§ The problem
After locating the line with "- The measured" in the data that follows, return it and every later line exactly, up to and including the line with "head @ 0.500".

§ Available records
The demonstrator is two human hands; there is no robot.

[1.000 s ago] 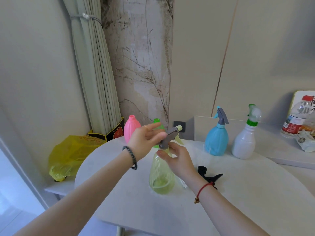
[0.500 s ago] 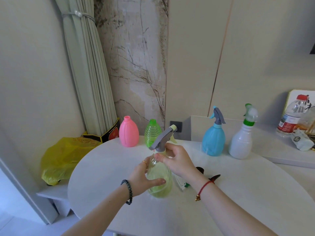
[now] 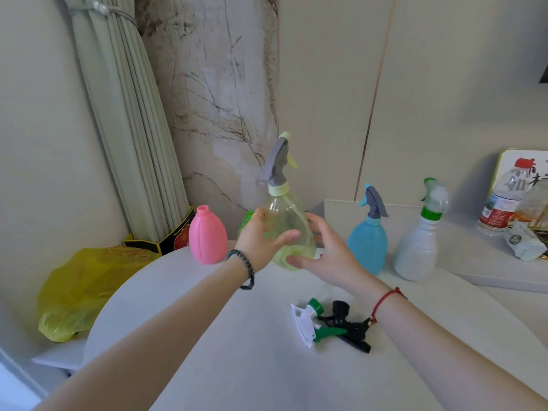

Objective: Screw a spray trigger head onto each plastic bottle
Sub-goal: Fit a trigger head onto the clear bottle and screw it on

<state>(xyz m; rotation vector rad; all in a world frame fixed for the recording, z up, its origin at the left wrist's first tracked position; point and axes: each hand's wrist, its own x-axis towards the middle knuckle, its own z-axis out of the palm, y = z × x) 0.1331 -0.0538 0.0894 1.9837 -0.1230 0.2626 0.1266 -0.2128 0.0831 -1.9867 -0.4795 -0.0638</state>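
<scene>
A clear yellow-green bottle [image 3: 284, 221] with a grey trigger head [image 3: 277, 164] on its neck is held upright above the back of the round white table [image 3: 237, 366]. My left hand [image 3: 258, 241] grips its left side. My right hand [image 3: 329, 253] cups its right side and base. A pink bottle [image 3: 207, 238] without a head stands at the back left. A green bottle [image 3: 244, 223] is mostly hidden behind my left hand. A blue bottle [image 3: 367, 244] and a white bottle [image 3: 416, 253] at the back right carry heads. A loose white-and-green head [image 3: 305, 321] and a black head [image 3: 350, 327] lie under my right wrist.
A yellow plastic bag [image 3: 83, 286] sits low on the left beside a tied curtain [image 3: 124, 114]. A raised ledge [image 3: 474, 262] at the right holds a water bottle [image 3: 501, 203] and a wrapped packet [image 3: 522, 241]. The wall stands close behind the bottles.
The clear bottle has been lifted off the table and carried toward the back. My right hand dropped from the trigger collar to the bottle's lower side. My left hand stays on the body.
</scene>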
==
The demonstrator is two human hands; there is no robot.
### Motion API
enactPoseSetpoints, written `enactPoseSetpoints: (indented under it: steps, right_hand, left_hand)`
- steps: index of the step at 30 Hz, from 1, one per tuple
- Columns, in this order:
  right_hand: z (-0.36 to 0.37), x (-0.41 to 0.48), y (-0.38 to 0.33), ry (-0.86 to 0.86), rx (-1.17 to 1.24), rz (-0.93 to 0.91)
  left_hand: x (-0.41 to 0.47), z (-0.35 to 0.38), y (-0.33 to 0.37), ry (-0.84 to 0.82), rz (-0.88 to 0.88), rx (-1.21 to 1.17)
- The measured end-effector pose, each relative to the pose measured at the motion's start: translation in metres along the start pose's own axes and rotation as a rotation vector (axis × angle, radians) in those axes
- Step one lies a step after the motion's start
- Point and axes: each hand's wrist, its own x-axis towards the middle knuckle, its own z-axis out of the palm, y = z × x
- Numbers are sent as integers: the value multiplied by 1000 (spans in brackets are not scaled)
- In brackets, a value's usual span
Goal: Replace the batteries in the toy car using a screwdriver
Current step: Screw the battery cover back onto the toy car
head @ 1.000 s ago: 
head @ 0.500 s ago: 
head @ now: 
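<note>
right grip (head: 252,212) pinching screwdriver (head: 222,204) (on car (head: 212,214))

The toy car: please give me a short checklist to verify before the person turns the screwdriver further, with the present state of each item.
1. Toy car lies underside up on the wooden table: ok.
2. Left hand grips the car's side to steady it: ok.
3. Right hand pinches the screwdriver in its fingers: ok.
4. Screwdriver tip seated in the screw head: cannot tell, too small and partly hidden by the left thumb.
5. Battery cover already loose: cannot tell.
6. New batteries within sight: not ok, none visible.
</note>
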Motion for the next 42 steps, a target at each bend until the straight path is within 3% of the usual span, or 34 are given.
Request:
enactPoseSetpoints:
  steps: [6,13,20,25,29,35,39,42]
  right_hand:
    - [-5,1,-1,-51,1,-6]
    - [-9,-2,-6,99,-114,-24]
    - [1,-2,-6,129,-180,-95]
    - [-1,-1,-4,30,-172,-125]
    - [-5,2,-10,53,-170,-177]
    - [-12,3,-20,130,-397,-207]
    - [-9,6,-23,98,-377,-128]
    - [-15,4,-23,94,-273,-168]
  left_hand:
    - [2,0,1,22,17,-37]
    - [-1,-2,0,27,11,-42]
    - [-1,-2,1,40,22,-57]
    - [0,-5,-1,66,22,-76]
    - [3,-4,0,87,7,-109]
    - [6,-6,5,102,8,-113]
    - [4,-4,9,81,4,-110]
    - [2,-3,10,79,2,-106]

§ The answer
- The measured end-effector pose, each relative to the pose measured at the motion's start: translation in metres along the start pose's own axes and rotation as a rotation vector (axis × angle, radians) in those axes
- Step one lies a step after the motion's start
- Point and axes: each hand's wrist, its own x-axis towards the middle knuckle, its own z-axis out of the palm, y = z × x
- Numbers are sent as integers: the value multiplied by 1000 (spans in brackets are not scaled)
- In brackets, a value's usual span
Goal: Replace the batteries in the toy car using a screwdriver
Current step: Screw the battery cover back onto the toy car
head @ 1.000 s ago: 
head @ 0.500 s ago: 

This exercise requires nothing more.